俺はオーディエンスの一人一人の善意にすがりながらエメラルドの未来都市をさ迷ってた。そんな時に、お前の真っ赤なミニクーパーの影が視界の端に飛び込んできた。まるでよく出来た蜃気楼みたいだった。必死にそのROCKの王の名前を思い出そうとしてた。

 俺の確信は最高潮を迎え、もう今日からはドン底の人生を選ばされなくてもイイんだって感じた。きっと善意に甘えなくても食うには困らないだろうし、あたり一面のゴミの中に黄金がバラ撒かれるだろうって待ち構えてた。

 ミニクーパーは俺の前で停止した。お前は俺を見つけると笑顔で車から降りてきた。やっと俺の人生の目的は達成されたんだと思った。でも唐突にお前は掌を突き出してきて「俺に何をくれるんだい」って言った。

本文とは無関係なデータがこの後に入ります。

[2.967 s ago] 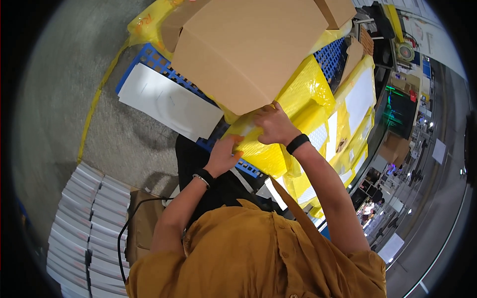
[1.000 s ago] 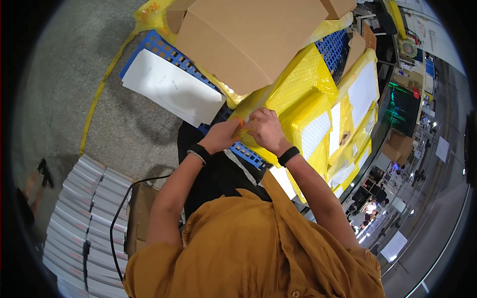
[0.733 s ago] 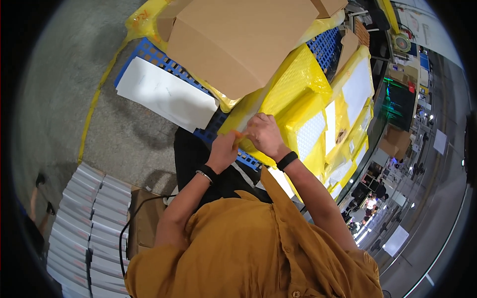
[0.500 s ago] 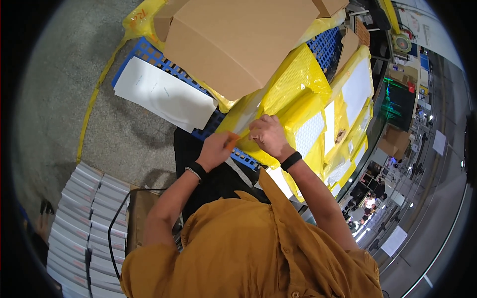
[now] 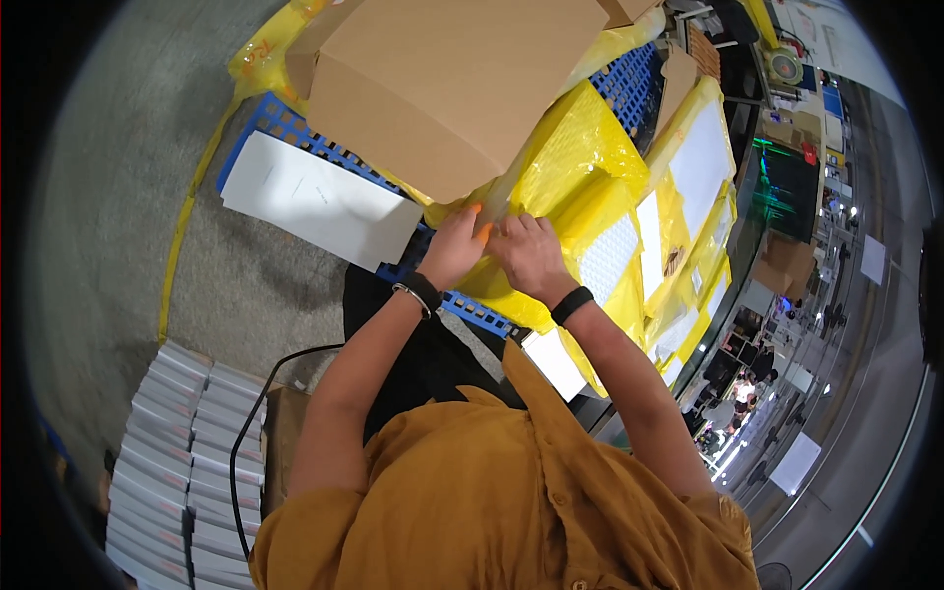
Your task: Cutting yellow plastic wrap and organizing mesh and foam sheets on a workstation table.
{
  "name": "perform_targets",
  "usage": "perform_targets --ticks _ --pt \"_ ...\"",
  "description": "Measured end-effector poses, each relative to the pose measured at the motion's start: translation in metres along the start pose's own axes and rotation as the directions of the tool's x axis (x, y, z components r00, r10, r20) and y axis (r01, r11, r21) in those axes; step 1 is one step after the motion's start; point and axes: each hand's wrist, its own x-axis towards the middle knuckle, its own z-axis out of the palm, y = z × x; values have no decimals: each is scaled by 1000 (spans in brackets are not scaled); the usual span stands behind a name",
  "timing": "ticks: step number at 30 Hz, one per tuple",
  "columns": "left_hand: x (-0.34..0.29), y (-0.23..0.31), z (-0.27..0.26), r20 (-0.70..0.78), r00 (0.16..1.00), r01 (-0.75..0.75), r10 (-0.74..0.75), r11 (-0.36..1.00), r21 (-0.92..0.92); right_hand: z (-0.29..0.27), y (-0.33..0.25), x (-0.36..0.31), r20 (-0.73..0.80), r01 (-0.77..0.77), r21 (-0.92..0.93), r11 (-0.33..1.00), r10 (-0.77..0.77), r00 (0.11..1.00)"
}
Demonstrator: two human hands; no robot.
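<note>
yellow wrap (image 5: 580, 167) covers a bundle lying on a blue pallet (image 5: 285, 128), just below a big cardboard box (image 5: 452, 79) that sits on the same stack. both hands meet at the wrap's near edge, right under the box corner. left hand (image 5: 454, 248) w/ a black wristband has its fingers curled, pinching the wrap edge; an orange bit shows at its fingertips, can't tell what it is. right hand (image 5: 531, 258), also w/ a dark wristband, lies flat-ish on the wrap, fingers bent and pressing or pinching the film next to the left hand; the two hands are touching or nearly so. exact grip of the right hand is partly hidden, looks closed on the film.

white sheet (image 5: 315, 197) lies on the pallet to the left of the hands, apart from them. more yellow-wrapped packs w/ white labels (image 5: 688, 167) stand to the right of the bundle. stacks of grey-white flat boxes (image 5: 167, 462) sit on the floor at lower left, w/ a black cable (image 5: 251, 413) running beside them. person wears a mustard shirt (image 5: 511, 501), seen from above.
</note>
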Motion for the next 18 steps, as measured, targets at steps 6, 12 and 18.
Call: perform_targets --ticks 6,12,18 --pt "17 3 15 -7 995 -103 104 993 49 -19 26 21 107 0 -174 985 19 994" --pt "58 11 23 61 987 -147 151 987 -63 -45 52 43 197 43 -409 911 42 979" --pt "95 25 40 -26 996 -93 90 983 -157 -59 69 59 217 0 -377 926 88 972"
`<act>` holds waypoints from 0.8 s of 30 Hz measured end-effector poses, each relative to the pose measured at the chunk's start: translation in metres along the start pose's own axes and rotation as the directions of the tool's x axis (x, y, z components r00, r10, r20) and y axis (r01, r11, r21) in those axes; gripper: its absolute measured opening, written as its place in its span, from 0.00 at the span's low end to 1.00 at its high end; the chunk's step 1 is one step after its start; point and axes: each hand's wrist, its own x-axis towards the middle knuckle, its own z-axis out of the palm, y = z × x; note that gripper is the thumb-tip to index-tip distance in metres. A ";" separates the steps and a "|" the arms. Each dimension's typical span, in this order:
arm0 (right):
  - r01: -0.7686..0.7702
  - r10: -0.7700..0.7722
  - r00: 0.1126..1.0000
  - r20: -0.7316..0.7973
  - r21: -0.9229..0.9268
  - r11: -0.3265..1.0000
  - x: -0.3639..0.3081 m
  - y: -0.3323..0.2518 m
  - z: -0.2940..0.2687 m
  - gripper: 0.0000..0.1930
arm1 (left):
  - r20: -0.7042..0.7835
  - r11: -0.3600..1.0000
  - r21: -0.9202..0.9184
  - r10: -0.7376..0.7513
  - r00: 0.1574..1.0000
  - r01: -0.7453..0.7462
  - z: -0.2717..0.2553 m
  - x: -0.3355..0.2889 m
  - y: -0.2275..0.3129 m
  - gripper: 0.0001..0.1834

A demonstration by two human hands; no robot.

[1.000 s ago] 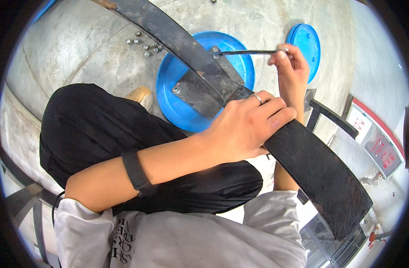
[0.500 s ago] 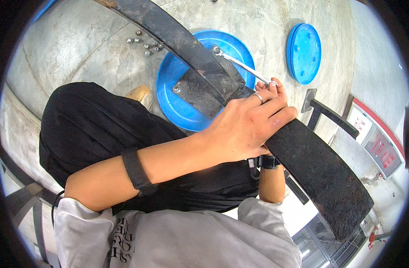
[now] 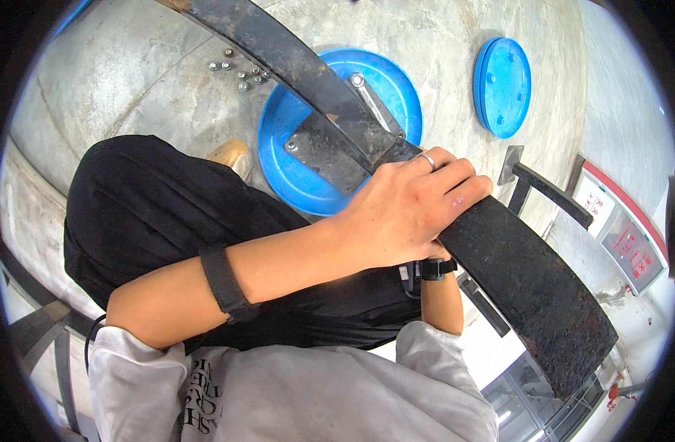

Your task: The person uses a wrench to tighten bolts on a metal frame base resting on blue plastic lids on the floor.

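Note:
My left hand (image 3: 429, 202) is wrapped over a long, curved black metal bar (image 3: 536, 287) that crosses the view from upper left to lower right. A square black metal plate (image 3: 319, 151) joins the bar and sits over a round blue dish (image 3: 275, 151). A silver wrench (image 3: 378, 109) lies along the plate's far side, one end on a bolt at the corner. Another bolt (image 3: 291, 146) shows at the plate's left corner. My right hand (image 3: 439, 252) is mostly hidden beneath my left hand and the bar; its fingers do not show.
Several loose bolts (image 3: 243, 76) stand on the concrete floor (image 3: 149, 81) to the left of the blue dish. Two stacked blue discs (image 3: 505, 88) are at the far right. A black bracket (image 3: 551, 193) and a red-and-white wall cabinet (image 3: 625, 228) lie beyond the bar.
The wrench has swung from pointing at my hands to lying along the plate's edge. My right fingers, at its end before, have dropped out of sight behind the bar. My left hand stays put.

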 end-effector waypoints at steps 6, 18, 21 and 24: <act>-0.123 0.136 0.990 0.021 -0.308 0.943 0.025 -0.002 -0.013 0.08 | -0.025 0.999 0.034 0.028 0.999 -0.027 0.003 -0.001 -0.002 0.27; 0.370 -0.278 0.766 0.580 -0.045 0.928 0.095 -0.116 0.092 0.11 | -0.032 1.000 0.004 0.021 0.999 -0.021 0.005 0.000 -0.002 0.25; 0.579 -0.274 0.541 0.795 -0.116 0.807 0.077 -0.118 0.109 0.12 | -0.031 1.000 0.004 0.021 0.999 -0.021 0.003 -0.001 -0.003 0.24; 0.641 -0.372 0.554 0.744 -0.097 0.761 0.056 -0.120 0.091 0.10 | -0.027 1.000 -0.006 0.015 1.000 -0.015 0.002 -0.001 -0.002 0.24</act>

 まさかこの貧乏シンガーに向かってそんな事を言うとは、キングの趣向はなんてエキセントリックなんだ。俺は驚いて、何て答えればイイのか悩んだけど、その内ボロボロのボディバッグの底から薄っぺらい一枚のピックをゆっくり取り出して、お前に渡したんだ。

 そして、そんな一日が終わって、ボロボロのボディバッグの中身を床にブチ撒けて、ソコに薄っぺらい一枚のピックを見つけた瞬間、俺は心臓が止まるかと思ったんだ。俺はただ泣いた。俺の全財産を丸ごとお前に渡してしまえたら良かったのにって思った。